## [Your task]
Copy all entries without alteration and skip the pictures they hold.

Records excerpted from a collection
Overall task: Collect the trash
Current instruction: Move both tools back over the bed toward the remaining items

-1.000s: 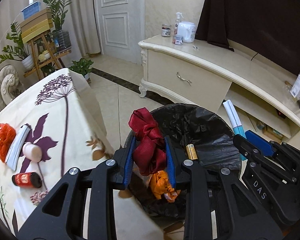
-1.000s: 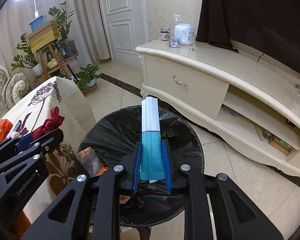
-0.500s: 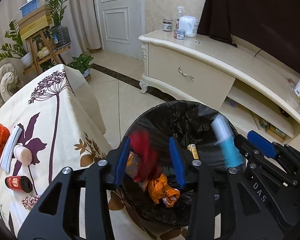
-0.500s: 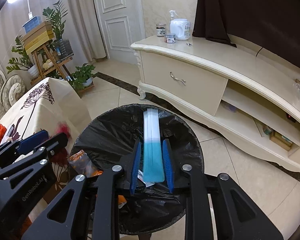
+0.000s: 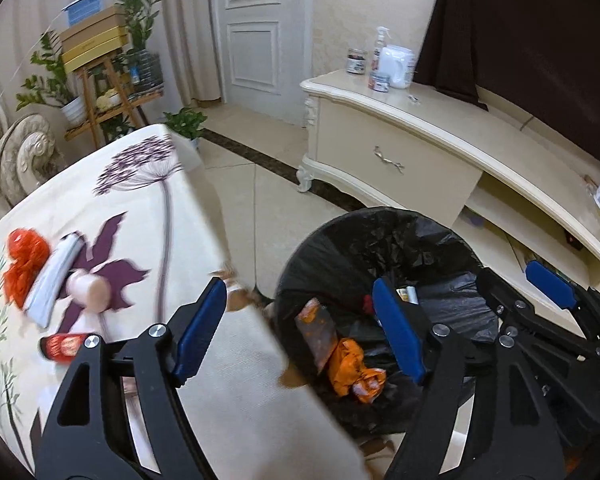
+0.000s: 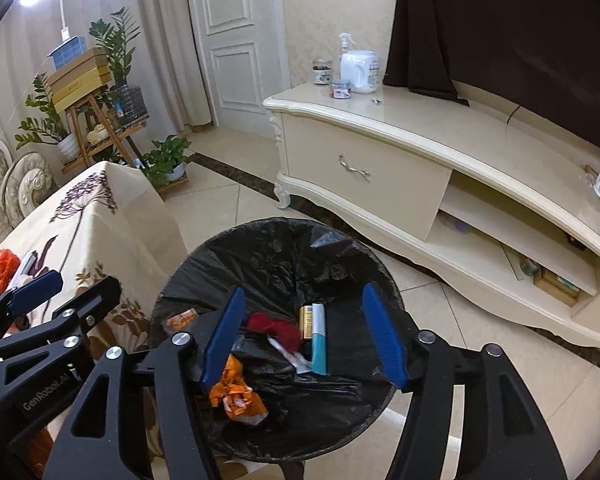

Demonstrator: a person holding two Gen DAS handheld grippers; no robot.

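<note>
Both grippers hang over the trash bin point(image 6: 276, 240) with their blue-padded jaws spread wide and nothing between them. Between and below the fingers of the right gripper point(image 6: 304, 336) lies the black bag lining of the bin, and on its bottom rest the red ribbon point(image 6: 274, 326), crumpled and dark red, and the white and teal box point(image 6: 319, 340), long and flat, lying just beside a small yellow tube point(image 6: 306, 320). An orange wrapper point(image 6: 236, 392) sits nearer, just under that gripper's left finger. The left gripper point(image 5: 300, 332) straddles the edge where the table point(image 5: 236, 380) meets the bin: its right finger is over the bag, its left finger over the flowered cloth. Ahead and to the left of it on the cloth lie an orange net point(image 5: 24, 260), a pale bottle point(image 5: 86, 292) and a small red can point(image 5: 62, 346), all blurred.

One second ago the left gripper was clamped on the ribbon and the right one on the box, both held above the bin. Half a second ago both pieces were dropping, blurred. Now both lie inside and the jaws stand far wider apart.
</note>
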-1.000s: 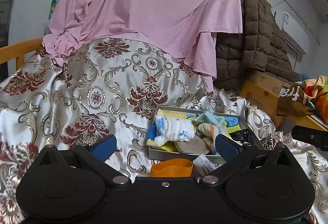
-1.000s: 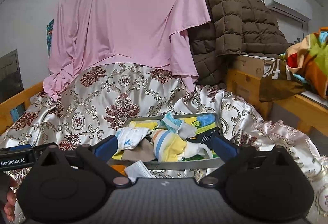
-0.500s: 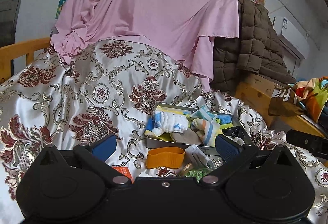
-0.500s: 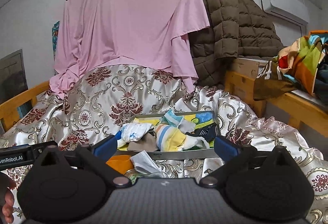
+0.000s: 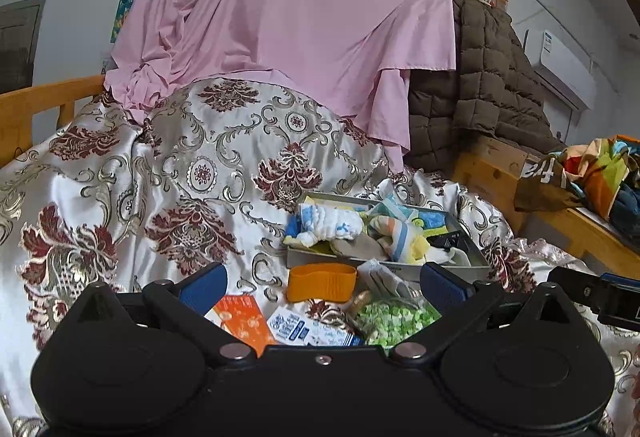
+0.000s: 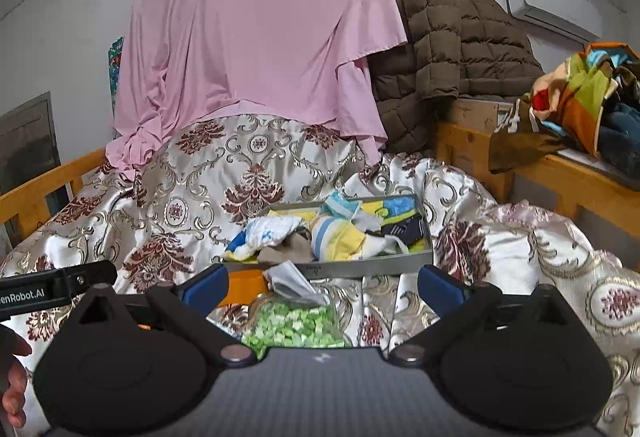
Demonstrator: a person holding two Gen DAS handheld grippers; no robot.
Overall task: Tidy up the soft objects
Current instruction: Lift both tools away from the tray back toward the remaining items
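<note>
A grey metal tray point(image 5: 384, 266) point(image 6: 360, 267) sits on the patterned satin cover and holds several soft cloths and socks: a white-and-blue cloth point(image 5: 334, 227) point(image 6: 272, 231), a striped sock point(image 5: 400, 241) point(image 6: 340, 239), a dark sock point(image 6: 404, 229). In front of the tray lie an orange band point(image 5: 321, 281) point(image 6: 244, 287), a face mask point(image 5: 382, 279) point(image 6: 292, 283), a bag of green pieces point(image 5: 392, 319) point(image 6: 296, 325), an orange packet point(image 5: 242, 321) and a blue-white packet point(image 5: 304, 329). My left gripper point(image 5: 322, 287) and right gripper point(image 6: 322, 287) are both open and empty, held short of the tray.
The satin cover point(image 5: 192, 173) rises into a mound behind the tray, with a pink sheet point(image 5: 288, 17) hung above. A brown quilted jacket point(image 6: 452, 37) and a wooden bench point(image 6: 568, 173) with colourful clothes point(image 6: 584, 93) stand at right. A wooden rail point(image 5: 36, 105) runs at left.
Both grippers have drawn back and up from the tray. The packets, the mask and the green bag in front of it have come into view.
</note>
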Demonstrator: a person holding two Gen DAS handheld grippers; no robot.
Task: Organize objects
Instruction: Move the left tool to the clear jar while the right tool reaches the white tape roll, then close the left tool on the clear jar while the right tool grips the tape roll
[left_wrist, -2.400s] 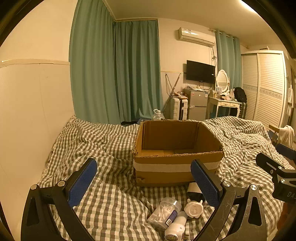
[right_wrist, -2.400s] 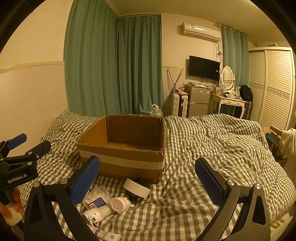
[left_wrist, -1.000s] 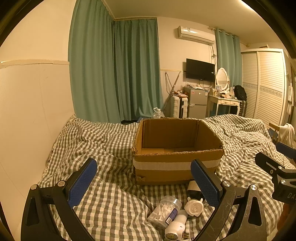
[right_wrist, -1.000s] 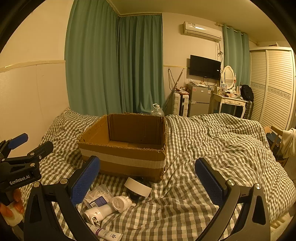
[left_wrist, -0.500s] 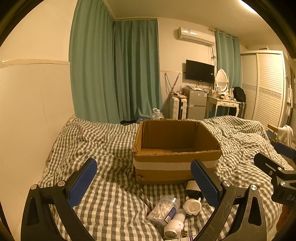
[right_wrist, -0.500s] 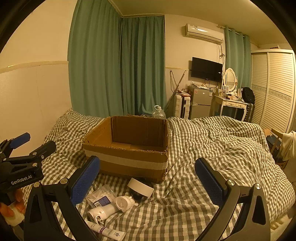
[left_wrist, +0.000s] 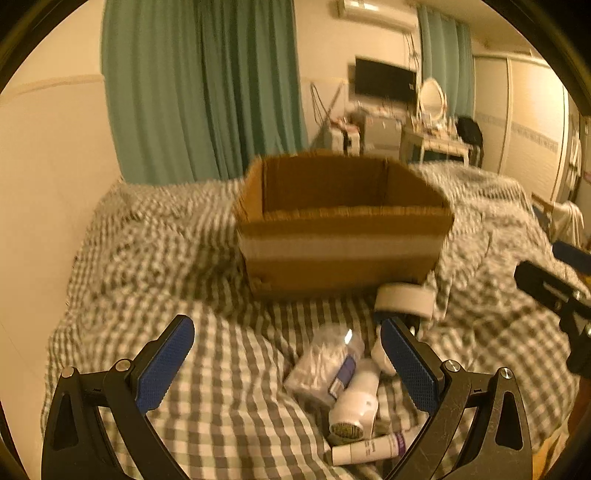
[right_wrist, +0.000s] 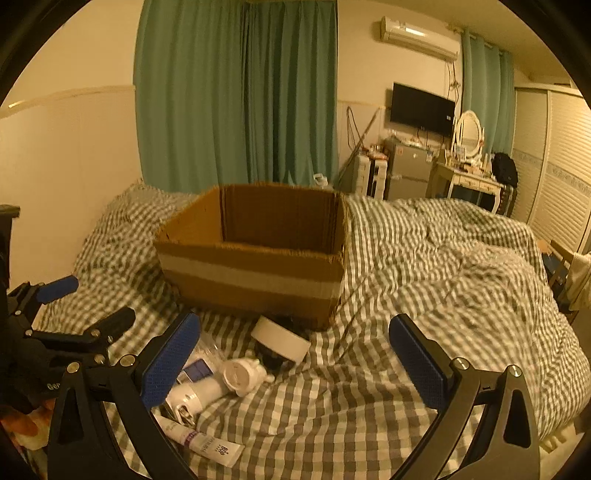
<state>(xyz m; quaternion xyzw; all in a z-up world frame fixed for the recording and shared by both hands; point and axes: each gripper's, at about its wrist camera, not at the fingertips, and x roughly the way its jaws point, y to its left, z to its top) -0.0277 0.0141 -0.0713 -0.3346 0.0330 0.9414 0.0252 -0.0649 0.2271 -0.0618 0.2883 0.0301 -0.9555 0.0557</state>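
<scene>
An open, empty cardboard box (left_wrist: 343, 225) (right_wrist: 258, 254) stands on the checked bedspread. In front of it lies a heap of small things: a clear tub of cotton swabs (left_wrist: 325, 363) (right_wrist: 197, 369), a white bottle (left_wrist: 354, 406) (right_wrist: 195, 395), a small white jar (right_wrist: 242, 376), a white-lidded dark jar (left_wrist: 404, 301) (right_wrist: 282, 341) and a tube (left_wrist: 369, 448) (right_wrist: 207, 443). My left gripper (left_wrist: 291, 363) is open and empty, low over the heap. My right gripper (right_wrist: 295, 363) is open and empty, just right of the heap.
The checked bedspread (right_wrist: 443, 280) runs wide to the right of the box. A cream wall (left_wrist: 48, 177) borders the bed on the left. Green curtains (right_wrist: 240, 92), a fridge (right_wrist: 408, 166), a dressing table (right_wrist: 469, 177) and a wardrobe (right_wrist: 554, 155) stand beyond the bed.
Both grippers have tilted down and moved forward toward the heap in front of the box. The left view is blurred from motion. Both stay open.
</scene>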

## [Your response]
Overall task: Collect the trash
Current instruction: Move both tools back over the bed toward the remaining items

-1.000s: 
-1.000s: 
-0.500s: 
-0.500s: 
+0.000s: 
+0.000s: 

Demonstrator: a person holding two Gen DAS handheld grippers; no robot.

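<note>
Both grippers hang over the trash bin point(image 6: 276, 240) with their blue-padded jaws spread wide and nothing between them. Between and below the fingers of the right gripper point(image 6: 304, 336) lies the black bag lining of the bin, and on its bottom rest the red ribbon point(image 6: 274, 326), crumpled and dark red, and the white and teal box point(image 6: 319, 340), long and flat, lying just beside a small yellow tube point(image 6: 306, 320). An orange wrapper point(image 6: 236, 392) sits nearer, just under that gripper's left finger. The left gripper point(image 5: 300, 332) straddles the edge where the table point(image 5: 236, 380) meets the bin: its right finger is over the bag, its left finger over the flowered cloth. Ahead and to the left of it on the cloth lie an orange net point(image 5: 24, 260), a pale bottle point(image 5: 86, 292) and a small red can point(image 5: 62, 346), all blurred.

One second ago the left gripper was clamped on the ribbon and the right one on the box, both held above the bin. Half a second ago both pieces were dropping, blurred. Now both lie inside and the jaws stand far wider apart.
</note>
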-1.000s: 
-1.000s: 
-0.500s: 
-0.500s: 
+0.000s: 
+0.000s: 
Demonstrator: a person holding two Gen DAS handheld grippers; no robot.
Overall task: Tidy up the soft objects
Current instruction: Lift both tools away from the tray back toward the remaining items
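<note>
A grey metal tray point(image 5: 384, 266) point(image 6: 360, 267) sits on the patterned satin cover and holds several soft cloths and socks: a white-and-blue cloth point(image 5: 334, 227) point(image 6: 272, 231), a striped sock point(image 5: 400, 241) point(image 6: 340, 239), a dark sock point(image 6: 404, 229). In front of the tray lie an orange band point(image 5: 321, 281) point(image 6: 244, 287), a face mask point(image 5: 382, 279) point(image 6: 292, 283), a bag of green pieces point(image 5: 392, 319) point(image 6: 296, 325), an orange packet point(image 5: 242, 321) and a blue-white packet point(image 5: 304, 329). My left gripper point(image 5: 322, 287) and right gripper point(image 6: 322, 287) are both open and empty, held short of the tray.
The satin cover point(image 5: 192, 173) rises into a mound behind the tray, with a pink sheet point(image 5: 288, 17) hung above. A brown quilted jacket point(image 6: 452, 37) and a wooden bench point(image 6: 568, 173) with colourful clothes point(image 6: 584, 93) stand at right. A wooden rail point(image 5: 36, 105) runs at left.
Both grippers have drawn back and up from the tray. The packets, the mask and the green bag in front of it have come into view.
</note>
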Demonstrator: a person holding two Gen DAS handheld grippers; no robot.
Task: Organize objects
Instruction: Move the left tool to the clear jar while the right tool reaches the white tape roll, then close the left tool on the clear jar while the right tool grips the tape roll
[left_wrist, -2.400s] 
[right_wrist, -2.400s] 
[left_wrist, -1.000s] 
[right_wrist, -1.000s] 
[left_wrist, -0.500s] 
[right_wrist, -0.500s] 
[left_wrist, +0.000s] 
[right_wrist, +0.000s] 
<state>(xyz m; quaternion xyzw; all in a z-up world frame fixed for the recording and shared by both hands; point and axes: each gripper's, at about its wrist camera, not at the fingertips, and x roughly the way its jaws point, y to its left, z to its top) -0.0277 0.0141 -0.0713 -0.3346 0.0330 0.9414 0.0252 -0.0649 0.2271 -0.0618 0.2883 0.0301 -0.9555 0.0557</state>
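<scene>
An open, empty cardboard box (left_wrist: 343, 225) (right_wrist: 258, 254) stands on the checked bedspread. In front of it lies a heap of small things: a clear tub of cotton swabs (left_wrist: 325, 363) (right_wrist: 197, 369), a white bottle (left_wrist: 354, 406) (right_wrist: 195, 395), a small white jar (right_wrist: 242, 376), a white-lidded dark jar (left_wrist: 404, 301) (right_wrist: 282, 341) and a tube (left_wrist: 369, 448) (right_wrist: 207, 443). My left gripper (left_wrist: 291, 363) is open and empty, low over the heap. My right gripper (right_wrist: 295, 363) is open and empty, just right of the heap.
The checked bedspread (right_wrist: 443, 280) runs wide to the right of the box. A cream wall (left_wrist: 48, 177) borders the bed on the left. Green curtains (right_wrist: 240, 92), a fridge (right_wrist: 408, 166), a dressing table (right_wrist: 469, 177) and a wardrobe (right_wrist: 554, 155) stand beyond the bed.
Both grippers have tilted down and moved forward toward the heap in front of the box. The left view is blurred from motion. Both stay open.
</scene>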

There is no more to the output, and the exercise is done.